Tuesday, August 14, 2012

Looking in the Rear View Mirror

Recently I was thinking about where we live right now, and I wondered what 25 year-old me would have to say about it.  As is often the case, that led to dredging up some history and contemplation about all that has gone into us arriving at this point in our lives.  I realized I have always been a very blessed woman.

I recognize we live in a world full of prejudice.  I am certainly not immune to this, but I was very blessed to have a mother who was diligent to teach me that all people are essentially the same.  When I was young, I wasn't even allowed to use the word "black."  My mother taught me, "If you need to describe what a person looks like, then describe what they look like."  People were tall, with black curly hair and medium brown skin, or they were short with freckles and long blonde hair, etc.  I am so very grateful to have been raised in a family that taught me to look at a person's outside as just that...only the outside.

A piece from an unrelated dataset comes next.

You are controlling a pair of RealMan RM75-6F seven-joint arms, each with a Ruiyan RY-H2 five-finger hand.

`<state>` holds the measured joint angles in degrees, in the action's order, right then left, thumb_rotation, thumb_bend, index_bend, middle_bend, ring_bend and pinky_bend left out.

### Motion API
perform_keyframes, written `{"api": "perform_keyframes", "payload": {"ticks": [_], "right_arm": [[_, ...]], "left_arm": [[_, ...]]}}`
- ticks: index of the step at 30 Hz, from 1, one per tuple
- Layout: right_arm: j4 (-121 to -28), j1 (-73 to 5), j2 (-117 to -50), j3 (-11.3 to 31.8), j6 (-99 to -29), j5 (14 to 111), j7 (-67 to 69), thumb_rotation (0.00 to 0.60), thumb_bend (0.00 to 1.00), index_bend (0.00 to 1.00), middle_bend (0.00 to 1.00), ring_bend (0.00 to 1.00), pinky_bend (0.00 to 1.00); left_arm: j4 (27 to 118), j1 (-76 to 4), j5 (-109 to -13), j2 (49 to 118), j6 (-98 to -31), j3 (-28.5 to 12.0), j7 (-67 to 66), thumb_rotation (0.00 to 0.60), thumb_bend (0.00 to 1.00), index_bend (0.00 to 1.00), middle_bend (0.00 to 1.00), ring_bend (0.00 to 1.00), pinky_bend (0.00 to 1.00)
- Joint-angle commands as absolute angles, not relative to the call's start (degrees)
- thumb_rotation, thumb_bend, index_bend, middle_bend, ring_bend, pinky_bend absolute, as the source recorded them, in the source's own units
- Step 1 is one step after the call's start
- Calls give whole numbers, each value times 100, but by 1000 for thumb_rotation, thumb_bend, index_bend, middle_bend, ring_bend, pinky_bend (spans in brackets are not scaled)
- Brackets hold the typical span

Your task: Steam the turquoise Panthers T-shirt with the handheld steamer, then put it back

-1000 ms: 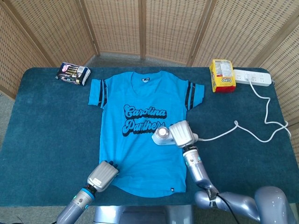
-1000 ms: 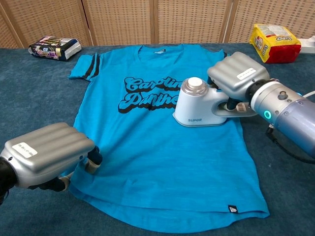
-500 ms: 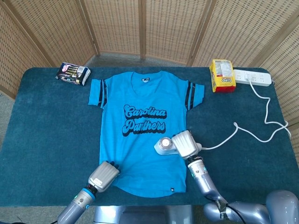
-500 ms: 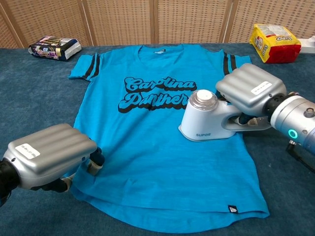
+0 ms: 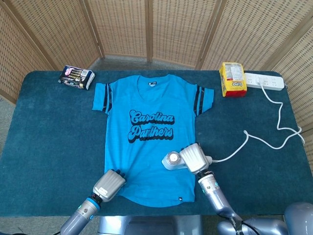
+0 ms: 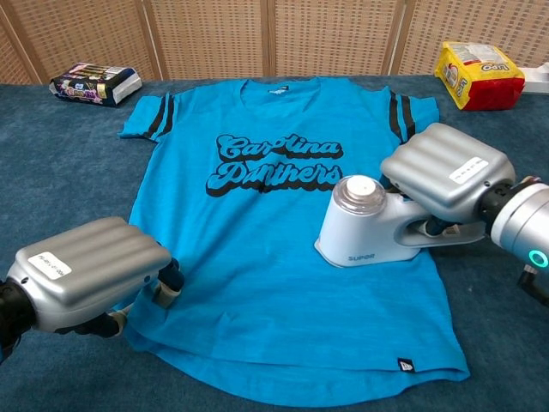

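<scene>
Chest view shows the turquoise T-shirt (image 6: pixel 283 240) lying flat, front up, on the dark blue desk (image 6: pixel 51 172), collar toward the far edge and hem toward the robot, with the white handheld steamer (image 6: pixel 377 232) sitting on the fabric just below the end of the "Panthers" lettering, on the robot's right half of the shirt. The right hand (image 6: pixel 446 176) grips the steamer's handle, its fingers wrapped over and around it, and the steamer's round cap faces up, so the soleplate appears flat on the cloth. The left hand (image 6: pixel 86 270) rests on the lower left hem, fingers curled down and pinning the shirt edge to the desk; whether they pinch the cloth or only press on it I cannot tell. In the head view the steamer's cord (image 5: pixel 254 139) trails across the desk to the power strip (image 5: pixel 264 81) at the far right corner, beside a yellow packet (image 5: pixel 231 78). To steam well from here, I would judge that the soleplate should stay level and glide slowly in straight strokes toward the hem, while the left hand holds the fabric taut so no ridge bunches ahead of the steamer. The cord's slack should stay off the shirt, and the unpinned right edge needs gentle passes.
</scene>
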<state>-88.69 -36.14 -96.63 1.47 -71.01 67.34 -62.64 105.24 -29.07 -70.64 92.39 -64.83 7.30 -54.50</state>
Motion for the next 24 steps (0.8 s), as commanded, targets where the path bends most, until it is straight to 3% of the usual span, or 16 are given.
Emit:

When I was in 8th grade, my mother took me out of the very exclusive private school I had attended since first grade and moved me to the public school in my area.  I grew up in rural, coastal South Carolina, and people of European ancestry are definitely in the minority in that part of the world.  I graduated as the only "white" person in my high school class.  It wasn't easy, but I learned how to get along with people who didn't look like me and who had a somewhat different cultural experience than I did.  I had a lot of friends, in part I believe, because I had grown up knowing that we are all the same.  I am very grateful that I was able to experience being a minority in the school culture.  It taught me empathy, that's for sure.

I was also raised a Jehovah's Witness.  This group is often ostracized and ridiculed for their religious practices and beliefs.  I experienced what its like to be made fun of for my beliefs.  In 1990, I was introduced to Jesus...God the Son.  Jehovah's Witnesses practice excommunication when a person breaks moral laws or questions the teachings.  I chose to leave the religion of my childhood, and in so doing have not been able to speak to or associate with my mother or my childhood friends.  I know what its like to give up everyone I love (well...except my husband) for my beliefs.  I have a limited idea of what our students would have to do if they chose to follow Christ.  I am very grateful to have that knowledge and understanding.

There are so many other experiences I can look back upon and realize everything was happening to help prepare me for this time in our lives.  I didn't fully appreciate them at the time, but boy do I now!!!